That’s right veggy fans, Broccoli Soup!
As much as I would like to take full credit for this recipe I can’t. All the credit goes to Gordon Ramsay (you might have heard of him.) That gorgeous, half crazy, chef that I can’t seem to get enough of. Over Christmas while I was Googleing his Beef Wellington preparation I happened on this broccoli soup recipe and thought; there is NO WAY it’s that simple. As a dare to myself I decided to make the soup to debunk the recipe, like the tail wagging the dog.
I’ll say it, I’m a complete &$#!*%* idiot. Not only is is simple, it’s simply delicious.
If you’re in the mood to impress your friends with a fantastic soup and you don’t want to divulge how long it took to make, or the complete ingredient list, trust me, you’ll look like a genius.

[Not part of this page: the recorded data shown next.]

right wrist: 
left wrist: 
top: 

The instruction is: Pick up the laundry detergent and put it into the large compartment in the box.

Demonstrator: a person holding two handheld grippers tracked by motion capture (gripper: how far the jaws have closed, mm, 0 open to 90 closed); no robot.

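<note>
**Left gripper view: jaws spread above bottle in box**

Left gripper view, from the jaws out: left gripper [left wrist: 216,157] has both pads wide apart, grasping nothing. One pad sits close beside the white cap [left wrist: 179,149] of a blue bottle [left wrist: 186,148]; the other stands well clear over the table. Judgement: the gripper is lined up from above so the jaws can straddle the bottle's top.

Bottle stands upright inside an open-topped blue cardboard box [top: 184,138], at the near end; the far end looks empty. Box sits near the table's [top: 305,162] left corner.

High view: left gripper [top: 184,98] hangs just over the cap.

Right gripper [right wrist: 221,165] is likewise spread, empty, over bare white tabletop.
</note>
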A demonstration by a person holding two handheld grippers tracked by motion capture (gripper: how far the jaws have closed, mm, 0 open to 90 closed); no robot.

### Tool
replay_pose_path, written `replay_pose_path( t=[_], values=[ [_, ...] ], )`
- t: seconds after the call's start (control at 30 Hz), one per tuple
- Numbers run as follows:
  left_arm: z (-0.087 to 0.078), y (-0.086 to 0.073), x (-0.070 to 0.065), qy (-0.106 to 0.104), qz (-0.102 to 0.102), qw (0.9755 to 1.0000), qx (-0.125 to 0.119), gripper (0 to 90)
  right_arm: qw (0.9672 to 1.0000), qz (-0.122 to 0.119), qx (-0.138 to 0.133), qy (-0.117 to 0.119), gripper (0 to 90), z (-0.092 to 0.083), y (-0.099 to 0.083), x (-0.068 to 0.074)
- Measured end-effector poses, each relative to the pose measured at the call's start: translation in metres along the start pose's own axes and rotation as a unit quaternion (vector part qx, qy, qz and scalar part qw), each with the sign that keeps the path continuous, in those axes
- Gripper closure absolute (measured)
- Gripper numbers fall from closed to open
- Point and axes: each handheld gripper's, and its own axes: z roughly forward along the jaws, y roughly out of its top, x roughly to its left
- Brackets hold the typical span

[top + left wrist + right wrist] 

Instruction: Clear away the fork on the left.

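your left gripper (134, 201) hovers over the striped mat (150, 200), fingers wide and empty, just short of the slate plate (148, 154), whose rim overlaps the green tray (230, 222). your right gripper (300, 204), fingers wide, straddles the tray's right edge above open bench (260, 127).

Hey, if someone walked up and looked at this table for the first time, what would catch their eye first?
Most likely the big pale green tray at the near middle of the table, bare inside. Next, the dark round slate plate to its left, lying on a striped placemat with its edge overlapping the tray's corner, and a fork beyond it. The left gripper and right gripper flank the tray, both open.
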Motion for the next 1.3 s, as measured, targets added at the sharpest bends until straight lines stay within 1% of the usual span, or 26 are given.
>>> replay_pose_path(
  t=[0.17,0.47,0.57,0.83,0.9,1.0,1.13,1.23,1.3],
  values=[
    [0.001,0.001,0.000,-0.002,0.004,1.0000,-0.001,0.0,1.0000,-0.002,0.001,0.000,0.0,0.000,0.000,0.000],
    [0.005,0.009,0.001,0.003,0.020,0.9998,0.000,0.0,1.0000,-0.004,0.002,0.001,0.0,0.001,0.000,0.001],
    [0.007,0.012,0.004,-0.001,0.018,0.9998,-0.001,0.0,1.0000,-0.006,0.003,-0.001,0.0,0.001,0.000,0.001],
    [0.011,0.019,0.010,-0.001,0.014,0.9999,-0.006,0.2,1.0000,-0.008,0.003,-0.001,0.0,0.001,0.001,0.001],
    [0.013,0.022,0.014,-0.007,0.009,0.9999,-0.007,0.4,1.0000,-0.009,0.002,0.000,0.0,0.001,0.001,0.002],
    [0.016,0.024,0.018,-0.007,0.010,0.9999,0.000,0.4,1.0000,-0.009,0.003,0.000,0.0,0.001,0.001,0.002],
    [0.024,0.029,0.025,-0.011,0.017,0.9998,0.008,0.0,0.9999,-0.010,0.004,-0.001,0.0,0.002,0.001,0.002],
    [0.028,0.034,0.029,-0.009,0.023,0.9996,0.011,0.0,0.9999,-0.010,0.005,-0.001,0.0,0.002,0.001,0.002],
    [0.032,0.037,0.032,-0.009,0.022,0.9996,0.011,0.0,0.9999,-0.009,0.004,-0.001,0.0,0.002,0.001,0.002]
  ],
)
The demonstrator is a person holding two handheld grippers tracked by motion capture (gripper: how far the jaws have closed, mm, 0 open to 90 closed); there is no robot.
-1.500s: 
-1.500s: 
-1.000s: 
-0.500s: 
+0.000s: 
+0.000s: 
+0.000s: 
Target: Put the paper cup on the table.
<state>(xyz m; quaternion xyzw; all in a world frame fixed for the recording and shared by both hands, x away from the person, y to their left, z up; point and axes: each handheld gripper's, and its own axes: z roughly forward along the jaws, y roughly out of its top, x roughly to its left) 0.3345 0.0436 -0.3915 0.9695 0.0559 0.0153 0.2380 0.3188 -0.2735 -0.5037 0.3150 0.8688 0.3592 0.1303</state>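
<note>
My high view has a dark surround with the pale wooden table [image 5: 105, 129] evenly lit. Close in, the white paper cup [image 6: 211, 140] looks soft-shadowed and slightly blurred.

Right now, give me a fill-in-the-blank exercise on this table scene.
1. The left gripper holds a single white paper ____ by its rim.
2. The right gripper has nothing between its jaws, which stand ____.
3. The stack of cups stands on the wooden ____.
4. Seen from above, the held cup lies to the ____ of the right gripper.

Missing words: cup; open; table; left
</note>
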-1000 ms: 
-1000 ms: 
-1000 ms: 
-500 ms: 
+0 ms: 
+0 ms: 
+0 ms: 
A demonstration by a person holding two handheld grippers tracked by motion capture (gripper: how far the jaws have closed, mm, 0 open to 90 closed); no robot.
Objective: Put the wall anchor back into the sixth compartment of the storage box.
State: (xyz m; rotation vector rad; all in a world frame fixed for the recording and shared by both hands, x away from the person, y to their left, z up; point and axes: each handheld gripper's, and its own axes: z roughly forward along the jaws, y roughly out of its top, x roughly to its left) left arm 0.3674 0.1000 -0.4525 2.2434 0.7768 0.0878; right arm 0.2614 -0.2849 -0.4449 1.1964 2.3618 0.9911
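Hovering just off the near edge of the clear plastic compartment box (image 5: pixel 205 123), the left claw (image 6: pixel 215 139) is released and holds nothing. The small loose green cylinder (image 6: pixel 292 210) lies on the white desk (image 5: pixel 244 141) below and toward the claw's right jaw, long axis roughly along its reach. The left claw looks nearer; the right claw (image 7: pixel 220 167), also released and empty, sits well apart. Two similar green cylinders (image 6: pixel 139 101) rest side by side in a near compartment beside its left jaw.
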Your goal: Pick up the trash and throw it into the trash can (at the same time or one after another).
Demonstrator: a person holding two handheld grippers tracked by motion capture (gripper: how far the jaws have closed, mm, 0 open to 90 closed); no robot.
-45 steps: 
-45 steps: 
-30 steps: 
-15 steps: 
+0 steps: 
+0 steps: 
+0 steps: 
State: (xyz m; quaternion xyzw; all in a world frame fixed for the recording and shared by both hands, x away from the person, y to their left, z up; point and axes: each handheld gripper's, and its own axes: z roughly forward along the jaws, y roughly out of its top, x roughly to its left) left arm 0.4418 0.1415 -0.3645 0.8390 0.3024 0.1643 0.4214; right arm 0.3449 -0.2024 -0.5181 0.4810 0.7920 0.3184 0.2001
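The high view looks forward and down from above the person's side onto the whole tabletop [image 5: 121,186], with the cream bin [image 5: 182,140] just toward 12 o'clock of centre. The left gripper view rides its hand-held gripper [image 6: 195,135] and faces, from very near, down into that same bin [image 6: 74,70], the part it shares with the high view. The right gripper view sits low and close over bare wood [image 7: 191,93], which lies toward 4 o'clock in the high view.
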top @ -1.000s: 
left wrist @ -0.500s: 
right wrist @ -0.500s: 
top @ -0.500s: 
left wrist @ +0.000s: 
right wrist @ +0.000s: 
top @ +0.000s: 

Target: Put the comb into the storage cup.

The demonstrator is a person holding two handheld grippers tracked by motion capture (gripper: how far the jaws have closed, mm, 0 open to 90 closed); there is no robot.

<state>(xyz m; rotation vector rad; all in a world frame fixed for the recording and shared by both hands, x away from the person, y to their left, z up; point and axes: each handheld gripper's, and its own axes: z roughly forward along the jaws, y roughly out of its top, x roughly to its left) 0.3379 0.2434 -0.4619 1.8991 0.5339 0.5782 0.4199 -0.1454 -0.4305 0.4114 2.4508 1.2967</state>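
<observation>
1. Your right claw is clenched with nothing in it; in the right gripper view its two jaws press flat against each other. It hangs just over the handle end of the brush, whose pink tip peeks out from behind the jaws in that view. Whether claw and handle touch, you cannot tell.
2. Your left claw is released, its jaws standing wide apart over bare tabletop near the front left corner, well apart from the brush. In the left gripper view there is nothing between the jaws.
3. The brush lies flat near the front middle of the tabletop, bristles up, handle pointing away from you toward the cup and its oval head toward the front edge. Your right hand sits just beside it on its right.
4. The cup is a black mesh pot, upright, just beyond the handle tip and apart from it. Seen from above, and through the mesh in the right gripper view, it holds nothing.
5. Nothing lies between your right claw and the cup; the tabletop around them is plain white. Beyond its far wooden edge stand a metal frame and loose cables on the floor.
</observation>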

Gordon Ramsay’s Broccoli Soup
1 1/2 bunch of Broccoli – you’ll only need the florets
Salt & Pepper to taste
1 small log of Goat Cheese
Bring the water to a rapid boil in a 5 quart pot (water level should be enough to cover the broccoli.) Do Not add anything to the water – just water and broccoli. Cook the broccoli until a paring knife goes through the broccoli easily (do not overcook the broccoli – it should be slightly firm.) Using a slotted spoon take the broccoli out of the water and put into a blender. Take the broccoli water (you just made your own broccoli stock) and fill the blender 1/2 way with the water. Season with salt and pepper and pulse the blender until the broccoli blends with the water, then give it a full spin for about 45 seconds. Taste the soup, add salt and pepper, blend again, taste again until you have the soup to your liking. Remember you can always add salt and pepper, you can’t subtract, so don’t be too heavy handed.
Cut or crumble the goat cheese into the center of the bowl and pour the soup from the blender into the bowl. Pour around the cheese so the soup doesn’t cover it.
I’m not joking, it’s beautiful, easy, and delicious!